EXTRACTED ENTRIES below:

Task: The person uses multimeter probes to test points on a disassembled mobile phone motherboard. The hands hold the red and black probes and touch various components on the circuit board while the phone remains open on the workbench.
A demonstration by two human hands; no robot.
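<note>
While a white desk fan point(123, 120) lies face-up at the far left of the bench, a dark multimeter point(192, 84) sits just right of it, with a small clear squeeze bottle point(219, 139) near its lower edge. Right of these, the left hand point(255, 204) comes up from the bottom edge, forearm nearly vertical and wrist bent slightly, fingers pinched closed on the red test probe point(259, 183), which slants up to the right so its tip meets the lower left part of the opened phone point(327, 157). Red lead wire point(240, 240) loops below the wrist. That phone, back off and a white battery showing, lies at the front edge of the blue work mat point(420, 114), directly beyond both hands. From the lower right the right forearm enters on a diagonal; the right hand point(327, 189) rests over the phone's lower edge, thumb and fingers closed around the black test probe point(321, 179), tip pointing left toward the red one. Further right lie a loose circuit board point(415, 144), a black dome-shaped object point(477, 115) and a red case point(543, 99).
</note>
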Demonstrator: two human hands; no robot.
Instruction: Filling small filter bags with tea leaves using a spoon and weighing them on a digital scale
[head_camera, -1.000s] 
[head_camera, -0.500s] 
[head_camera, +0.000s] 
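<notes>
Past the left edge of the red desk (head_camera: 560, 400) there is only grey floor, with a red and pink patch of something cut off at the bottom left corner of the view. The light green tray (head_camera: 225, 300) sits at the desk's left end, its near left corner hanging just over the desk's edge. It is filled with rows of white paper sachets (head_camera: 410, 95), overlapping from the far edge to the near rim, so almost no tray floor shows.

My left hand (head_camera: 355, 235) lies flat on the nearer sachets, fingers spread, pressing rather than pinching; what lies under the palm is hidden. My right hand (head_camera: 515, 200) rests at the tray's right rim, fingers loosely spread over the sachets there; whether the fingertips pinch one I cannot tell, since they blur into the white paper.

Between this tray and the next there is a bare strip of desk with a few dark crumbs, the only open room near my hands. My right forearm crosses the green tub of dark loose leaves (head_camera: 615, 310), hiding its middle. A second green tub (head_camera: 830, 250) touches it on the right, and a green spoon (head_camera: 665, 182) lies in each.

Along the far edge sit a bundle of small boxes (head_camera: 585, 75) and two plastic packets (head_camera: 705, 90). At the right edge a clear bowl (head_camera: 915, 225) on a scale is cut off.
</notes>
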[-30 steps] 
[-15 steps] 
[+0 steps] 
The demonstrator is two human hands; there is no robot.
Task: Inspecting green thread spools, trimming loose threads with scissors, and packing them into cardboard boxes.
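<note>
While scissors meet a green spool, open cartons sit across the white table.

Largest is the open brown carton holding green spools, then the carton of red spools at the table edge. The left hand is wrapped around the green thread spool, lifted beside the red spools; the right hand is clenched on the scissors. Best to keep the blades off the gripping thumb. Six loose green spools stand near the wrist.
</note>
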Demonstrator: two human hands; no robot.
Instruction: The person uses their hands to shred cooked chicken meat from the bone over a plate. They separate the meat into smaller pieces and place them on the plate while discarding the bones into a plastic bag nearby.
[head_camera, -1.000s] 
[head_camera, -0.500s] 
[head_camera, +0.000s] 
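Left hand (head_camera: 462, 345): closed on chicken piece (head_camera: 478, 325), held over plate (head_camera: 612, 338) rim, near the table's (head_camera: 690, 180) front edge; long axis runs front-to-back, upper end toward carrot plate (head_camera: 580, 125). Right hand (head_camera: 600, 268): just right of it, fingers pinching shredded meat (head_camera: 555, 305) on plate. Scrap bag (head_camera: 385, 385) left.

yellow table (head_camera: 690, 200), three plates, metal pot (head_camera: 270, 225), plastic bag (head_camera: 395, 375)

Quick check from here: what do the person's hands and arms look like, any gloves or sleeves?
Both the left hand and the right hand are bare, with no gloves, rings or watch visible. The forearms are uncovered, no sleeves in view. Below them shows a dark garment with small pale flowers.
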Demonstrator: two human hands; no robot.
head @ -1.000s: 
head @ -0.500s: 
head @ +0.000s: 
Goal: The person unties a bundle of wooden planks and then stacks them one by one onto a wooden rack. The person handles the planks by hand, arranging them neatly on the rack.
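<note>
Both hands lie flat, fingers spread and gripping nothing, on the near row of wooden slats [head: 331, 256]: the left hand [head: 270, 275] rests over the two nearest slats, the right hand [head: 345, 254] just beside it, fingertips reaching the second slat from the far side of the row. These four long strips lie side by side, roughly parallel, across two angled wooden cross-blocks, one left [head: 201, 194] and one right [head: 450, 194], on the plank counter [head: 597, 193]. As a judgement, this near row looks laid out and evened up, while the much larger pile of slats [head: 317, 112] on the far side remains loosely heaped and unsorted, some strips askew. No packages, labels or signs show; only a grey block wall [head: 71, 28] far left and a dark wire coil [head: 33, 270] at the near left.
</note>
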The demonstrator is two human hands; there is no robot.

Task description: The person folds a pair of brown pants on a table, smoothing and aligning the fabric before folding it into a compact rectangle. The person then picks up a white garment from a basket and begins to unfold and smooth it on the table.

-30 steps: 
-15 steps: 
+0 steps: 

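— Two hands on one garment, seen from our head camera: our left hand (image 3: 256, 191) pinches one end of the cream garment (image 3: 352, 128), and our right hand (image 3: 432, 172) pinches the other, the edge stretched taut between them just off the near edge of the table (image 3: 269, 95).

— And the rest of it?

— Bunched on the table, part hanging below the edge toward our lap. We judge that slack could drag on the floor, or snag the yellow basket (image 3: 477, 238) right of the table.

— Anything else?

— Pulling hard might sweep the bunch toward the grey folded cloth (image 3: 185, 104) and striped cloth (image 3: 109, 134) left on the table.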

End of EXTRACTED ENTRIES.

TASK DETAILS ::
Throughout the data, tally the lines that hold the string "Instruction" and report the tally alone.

EXERCISE RESULT ::
2